:: PROBLEM REQUIREMENTS ::
Look through the entries below and extract exactly the lines from the one containing "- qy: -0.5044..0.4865" through the one containing "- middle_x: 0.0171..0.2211", ends included.
EXERCISE MATERIAL Start Marker
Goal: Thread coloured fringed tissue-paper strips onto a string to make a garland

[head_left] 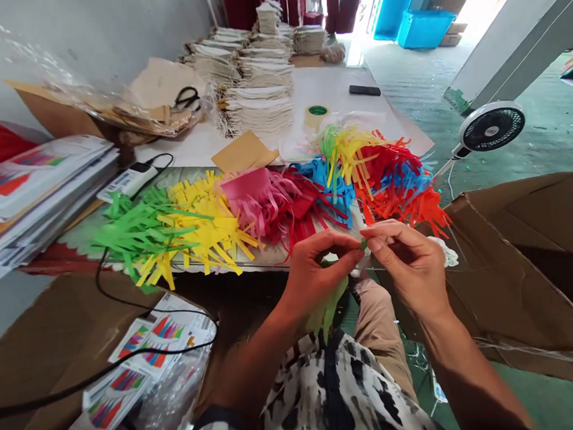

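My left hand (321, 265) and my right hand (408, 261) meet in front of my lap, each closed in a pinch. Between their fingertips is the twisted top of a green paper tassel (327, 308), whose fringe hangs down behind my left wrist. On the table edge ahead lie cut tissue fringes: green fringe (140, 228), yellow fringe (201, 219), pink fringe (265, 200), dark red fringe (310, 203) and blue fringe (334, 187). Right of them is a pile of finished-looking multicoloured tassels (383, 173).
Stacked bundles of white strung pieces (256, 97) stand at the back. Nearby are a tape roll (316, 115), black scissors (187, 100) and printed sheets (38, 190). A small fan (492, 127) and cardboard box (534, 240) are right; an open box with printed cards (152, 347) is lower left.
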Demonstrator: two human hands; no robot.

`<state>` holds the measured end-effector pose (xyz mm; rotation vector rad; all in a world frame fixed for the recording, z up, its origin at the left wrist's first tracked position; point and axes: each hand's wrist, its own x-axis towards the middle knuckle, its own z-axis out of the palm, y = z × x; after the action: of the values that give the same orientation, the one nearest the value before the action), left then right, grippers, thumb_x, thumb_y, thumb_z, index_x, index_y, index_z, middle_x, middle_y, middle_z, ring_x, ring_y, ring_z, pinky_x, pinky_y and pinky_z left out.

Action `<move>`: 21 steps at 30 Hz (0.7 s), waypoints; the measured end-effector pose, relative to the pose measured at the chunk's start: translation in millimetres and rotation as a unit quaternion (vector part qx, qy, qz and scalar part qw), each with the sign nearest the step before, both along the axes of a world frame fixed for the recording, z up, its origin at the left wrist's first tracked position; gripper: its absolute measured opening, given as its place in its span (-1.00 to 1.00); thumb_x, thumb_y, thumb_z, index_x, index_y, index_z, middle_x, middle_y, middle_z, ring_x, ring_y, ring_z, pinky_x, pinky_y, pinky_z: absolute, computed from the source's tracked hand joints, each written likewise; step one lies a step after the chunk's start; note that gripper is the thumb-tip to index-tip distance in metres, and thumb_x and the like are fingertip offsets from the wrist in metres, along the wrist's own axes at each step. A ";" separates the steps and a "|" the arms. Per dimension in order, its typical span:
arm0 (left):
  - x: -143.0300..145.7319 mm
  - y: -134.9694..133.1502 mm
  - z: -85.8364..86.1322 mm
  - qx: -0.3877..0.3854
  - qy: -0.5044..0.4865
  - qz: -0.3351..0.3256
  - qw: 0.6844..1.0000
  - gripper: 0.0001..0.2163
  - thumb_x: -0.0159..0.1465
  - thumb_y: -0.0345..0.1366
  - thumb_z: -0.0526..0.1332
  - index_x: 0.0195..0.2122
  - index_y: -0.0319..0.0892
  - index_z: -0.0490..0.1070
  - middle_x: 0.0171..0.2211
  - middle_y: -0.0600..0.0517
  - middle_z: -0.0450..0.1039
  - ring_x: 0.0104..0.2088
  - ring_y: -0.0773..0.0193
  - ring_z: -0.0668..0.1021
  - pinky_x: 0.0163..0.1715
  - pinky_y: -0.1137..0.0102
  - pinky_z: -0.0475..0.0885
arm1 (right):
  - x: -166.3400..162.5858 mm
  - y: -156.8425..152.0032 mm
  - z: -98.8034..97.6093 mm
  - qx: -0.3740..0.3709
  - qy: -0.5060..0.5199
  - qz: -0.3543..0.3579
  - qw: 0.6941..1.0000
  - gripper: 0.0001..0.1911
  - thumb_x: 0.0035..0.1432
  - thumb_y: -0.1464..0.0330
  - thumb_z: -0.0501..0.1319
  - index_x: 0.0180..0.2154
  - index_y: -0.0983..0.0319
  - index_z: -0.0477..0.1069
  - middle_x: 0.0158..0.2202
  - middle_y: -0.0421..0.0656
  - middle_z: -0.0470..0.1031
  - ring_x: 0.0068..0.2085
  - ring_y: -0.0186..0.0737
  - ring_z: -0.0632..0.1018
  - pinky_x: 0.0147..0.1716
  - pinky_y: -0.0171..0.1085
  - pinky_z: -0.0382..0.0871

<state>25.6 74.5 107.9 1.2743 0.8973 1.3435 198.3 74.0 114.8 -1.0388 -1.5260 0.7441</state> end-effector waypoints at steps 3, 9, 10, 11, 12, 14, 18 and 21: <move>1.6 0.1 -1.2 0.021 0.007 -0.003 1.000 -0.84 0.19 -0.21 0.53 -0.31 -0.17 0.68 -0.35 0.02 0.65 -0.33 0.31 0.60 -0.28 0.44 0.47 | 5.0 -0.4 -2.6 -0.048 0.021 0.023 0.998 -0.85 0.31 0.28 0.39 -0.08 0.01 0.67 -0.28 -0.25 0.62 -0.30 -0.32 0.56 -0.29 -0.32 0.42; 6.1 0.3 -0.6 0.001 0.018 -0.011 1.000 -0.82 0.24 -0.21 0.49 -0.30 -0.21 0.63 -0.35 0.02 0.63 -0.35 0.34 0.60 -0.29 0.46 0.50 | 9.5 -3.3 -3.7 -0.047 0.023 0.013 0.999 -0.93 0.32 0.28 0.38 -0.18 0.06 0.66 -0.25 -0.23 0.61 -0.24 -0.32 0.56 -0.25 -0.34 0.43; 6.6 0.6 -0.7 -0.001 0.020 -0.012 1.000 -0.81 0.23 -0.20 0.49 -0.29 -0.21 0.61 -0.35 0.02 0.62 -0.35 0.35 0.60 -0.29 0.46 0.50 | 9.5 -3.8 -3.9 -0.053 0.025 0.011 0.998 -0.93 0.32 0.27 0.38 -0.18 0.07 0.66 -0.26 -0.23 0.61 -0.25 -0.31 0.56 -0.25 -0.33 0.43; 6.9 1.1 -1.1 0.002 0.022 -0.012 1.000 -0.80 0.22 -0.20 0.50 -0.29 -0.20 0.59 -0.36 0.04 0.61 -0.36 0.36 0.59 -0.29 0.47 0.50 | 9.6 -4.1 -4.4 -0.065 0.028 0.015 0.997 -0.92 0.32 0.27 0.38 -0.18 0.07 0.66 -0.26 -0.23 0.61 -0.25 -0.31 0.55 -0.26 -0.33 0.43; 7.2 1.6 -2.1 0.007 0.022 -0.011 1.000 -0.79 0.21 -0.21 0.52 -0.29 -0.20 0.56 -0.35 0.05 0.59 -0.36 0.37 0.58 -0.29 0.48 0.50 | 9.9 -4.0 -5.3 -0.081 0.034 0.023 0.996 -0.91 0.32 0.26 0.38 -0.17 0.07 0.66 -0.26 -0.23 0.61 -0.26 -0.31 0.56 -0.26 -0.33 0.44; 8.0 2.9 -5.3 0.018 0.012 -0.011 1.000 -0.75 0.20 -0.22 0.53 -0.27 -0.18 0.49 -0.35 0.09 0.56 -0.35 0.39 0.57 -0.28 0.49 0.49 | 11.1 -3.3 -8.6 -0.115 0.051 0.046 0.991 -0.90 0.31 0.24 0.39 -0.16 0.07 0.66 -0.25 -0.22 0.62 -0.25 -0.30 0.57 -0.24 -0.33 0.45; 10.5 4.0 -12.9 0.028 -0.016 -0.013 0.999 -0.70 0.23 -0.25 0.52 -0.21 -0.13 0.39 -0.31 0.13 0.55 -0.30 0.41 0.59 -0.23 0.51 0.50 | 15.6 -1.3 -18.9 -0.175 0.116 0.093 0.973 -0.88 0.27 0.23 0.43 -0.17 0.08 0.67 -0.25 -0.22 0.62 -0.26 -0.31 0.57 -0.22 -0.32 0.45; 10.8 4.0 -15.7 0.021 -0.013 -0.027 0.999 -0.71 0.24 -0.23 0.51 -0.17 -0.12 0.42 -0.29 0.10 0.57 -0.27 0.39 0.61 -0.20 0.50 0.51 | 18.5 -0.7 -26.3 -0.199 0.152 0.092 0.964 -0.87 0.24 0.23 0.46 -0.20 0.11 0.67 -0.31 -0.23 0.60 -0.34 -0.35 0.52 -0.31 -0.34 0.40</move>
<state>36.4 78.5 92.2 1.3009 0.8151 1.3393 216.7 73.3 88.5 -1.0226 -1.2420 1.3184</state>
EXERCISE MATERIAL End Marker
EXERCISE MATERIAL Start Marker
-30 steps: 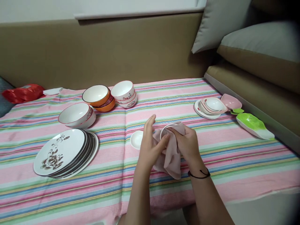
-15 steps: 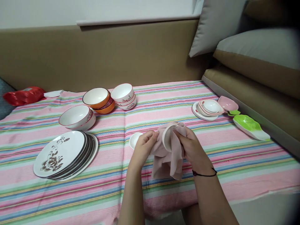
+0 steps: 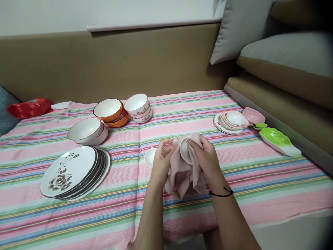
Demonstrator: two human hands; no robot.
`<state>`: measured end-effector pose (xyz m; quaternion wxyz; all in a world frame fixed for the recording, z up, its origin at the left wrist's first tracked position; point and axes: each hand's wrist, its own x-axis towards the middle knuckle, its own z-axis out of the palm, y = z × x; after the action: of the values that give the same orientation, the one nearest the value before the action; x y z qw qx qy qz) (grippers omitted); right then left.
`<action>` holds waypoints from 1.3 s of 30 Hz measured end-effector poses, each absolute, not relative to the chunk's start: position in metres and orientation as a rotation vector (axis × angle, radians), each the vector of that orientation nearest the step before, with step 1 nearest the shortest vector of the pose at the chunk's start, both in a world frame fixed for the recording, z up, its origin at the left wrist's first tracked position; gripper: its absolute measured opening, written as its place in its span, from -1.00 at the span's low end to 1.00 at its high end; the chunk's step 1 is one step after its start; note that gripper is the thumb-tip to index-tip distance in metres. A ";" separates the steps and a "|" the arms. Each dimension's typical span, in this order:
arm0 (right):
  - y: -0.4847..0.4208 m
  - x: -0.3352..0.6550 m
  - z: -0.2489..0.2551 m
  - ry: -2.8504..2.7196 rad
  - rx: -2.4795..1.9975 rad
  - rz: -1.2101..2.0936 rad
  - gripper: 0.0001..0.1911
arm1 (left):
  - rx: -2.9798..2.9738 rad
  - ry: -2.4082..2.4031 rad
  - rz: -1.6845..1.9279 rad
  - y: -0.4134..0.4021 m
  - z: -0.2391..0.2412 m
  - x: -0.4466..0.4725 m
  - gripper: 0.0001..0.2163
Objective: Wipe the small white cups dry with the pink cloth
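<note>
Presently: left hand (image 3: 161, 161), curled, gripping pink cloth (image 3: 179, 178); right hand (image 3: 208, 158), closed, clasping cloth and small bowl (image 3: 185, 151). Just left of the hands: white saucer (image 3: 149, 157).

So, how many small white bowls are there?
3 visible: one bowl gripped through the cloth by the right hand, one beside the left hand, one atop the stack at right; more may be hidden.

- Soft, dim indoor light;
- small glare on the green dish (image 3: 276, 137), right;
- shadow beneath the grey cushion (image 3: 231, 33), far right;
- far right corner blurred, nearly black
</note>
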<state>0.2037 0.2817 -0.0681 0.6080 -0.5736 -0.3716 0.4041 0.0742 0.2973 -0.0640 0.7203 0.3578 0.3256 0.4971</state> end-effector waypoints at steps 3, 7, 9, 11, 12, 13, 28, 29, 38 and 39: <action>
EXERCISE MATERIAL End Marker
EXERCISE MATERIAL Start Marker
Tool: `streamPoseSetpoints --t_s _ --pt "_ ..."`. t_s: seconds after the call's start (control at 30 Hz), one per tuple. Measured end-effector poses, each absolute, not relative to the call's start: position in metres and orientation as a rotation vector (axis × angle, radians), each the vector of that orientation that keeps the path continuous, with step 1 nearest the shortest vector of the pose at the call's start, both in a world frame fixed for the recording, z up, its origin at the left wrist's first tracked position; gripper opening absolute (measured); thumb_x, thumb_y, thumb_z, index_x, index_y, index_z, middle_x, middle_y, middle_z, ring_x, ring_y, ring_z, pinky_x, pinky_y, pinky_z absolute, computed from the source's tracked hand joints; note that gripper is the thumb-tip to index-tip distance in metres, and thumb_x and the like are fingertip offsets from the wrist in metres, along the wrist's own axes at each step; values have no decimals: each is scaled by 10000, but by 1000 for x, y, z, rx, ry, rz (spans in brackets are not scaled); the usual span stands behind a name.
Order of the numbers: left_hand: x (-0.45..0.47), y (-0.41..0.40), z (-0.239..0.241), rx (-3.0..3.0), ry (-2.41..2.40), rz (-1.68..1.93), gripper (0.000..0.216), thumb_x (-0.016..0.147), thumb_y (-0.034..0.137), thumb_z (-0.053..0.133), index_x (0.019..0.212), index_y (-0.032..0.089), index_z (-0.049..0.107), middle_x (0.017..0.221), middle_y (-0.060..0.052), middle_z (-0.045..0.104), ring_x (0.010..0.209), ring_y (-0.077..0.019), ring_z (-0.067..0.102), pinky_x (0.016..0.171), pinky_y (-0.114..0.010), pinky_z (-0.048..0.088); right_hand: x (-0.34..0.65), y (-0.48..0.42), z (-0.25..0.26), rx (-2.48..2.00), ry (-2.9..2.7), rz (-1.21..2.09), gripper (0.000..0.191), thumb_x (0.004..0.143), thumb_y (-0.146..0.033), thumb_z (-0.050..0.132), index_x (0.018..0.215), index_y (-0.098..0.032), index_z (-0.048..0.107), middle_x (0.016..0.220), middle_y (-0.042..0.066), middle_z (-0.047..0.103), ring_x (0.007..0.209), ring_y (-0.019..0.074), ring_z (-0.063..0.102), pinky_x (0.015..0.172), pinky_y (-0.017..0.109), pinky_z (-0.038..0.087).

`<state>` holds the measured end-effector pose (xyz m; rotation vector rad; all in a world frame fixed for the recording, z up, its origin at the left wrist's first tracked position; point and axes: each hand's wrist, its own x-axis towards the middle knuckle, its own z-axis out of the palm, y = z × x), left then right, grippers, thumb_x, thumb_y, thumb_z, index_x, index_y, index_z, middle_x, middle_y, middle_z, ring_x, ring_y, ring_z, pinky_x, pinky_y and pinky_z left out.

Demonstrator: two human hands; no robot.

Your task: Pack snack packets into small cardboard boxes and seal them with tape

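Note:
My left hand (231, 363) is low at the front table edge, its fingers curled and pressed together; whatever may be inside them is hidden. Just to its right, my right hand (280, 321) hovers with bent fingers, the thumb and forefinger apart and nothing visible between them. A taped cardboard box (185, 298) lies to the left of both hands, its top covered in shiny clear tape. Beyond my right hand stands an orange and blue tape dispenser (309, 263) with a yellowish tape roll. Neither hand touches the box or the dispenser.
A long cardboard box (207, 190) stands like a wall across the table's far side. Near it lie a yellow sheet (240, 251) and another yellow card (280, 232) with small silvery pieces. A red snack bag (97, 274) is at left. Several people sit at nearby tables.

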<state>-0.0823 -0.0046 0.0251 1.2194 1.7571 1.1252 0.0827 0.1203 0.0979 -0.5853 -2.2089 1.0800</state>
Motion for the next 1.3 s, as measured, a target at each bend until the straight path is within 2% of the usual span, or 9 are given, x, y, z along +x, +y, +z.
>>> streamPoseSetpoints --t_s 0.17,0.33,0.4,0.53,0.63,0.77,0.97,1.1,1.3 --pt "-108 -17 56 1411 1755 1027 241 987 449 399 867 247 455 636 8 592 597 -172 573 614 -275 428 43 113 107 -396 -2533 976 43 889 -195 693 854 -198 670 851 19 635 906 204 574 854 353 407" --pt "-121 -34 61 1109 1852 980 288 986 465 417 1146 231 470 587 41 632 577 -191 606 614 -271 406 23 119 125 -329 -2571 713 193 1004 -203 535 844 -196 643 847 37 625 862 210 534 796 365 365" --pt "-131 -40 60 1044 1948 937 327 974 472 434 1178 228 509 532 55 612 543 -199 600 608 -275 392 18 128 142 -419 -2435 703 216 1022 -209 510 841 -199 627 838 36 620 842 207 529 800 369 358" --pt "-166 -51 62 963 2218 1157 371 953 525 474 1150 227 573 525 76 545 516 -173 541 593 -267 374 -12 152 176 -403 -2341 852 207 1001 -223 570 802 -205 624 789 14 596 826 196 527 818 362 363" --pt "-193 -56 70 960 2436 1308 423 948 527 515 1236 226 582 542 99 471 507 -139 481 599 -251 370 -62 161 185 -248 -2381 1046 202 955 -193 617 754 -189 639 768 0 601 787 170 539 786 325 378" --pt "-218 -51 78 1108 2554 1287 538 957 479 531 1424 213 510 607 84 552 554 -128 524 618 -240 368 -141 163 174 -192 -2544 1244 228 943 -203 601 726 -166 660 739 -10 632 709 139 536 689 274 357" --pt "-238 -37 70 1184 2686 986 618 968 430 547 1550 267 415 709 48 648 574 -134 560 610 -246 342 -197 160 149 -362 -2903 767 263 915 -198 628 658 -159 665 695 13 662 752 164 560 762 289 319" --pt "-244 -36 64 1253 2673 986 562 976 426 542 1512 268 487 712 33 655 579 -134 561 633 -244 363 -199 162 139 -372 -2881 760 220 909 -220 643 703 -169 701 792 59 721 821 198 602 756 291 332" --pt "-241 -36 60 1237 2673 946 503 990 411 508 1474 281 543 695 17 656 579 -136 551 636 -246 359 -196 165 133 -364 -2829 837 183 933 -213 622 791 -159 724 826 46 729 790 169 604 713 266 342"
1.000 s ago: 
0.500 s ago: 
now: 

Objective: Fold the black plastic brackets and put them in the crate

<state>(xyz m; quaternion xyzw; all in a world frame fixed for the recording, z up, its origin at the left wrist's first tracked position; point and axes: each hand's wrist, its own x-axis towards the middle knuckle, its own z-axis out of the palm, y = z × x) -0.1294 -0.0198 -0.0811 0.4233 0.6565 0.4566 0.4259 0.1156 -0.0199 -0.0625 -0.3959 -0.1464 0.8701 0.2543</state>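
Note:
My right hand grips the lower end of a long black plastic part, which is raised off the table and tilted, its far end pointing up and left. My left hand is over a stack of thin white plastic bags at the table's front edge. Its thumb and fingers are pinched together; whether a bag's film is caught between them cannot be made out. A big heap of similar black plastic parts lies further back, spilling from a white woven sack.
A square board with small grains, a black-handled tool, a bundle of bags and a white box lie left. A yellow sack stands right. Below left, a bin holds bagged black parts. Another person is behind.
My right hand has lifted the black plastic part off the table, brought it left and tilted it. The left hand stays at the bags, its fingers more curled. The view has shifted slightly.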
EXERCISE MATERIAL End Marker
:: OUTPUT BELOW ::
  - qy: -0.5044..0.4865
  - qz: -0.3351..0.3256
  - qw: 0.6844..1.0000
  - gripper: 0.0001..0.2163
  - thumb_x: -0.0159..0.1465
  - thumb_y: -0.0345..0.1366
  - thumb_z: -0.0526..0.1332
  - index_x: 0.0195..0.2122
  - index_y: -0.0319..0.0892
  - index_z: -0.0490..0.1070
  - middle_x: 0.0171..0.2211

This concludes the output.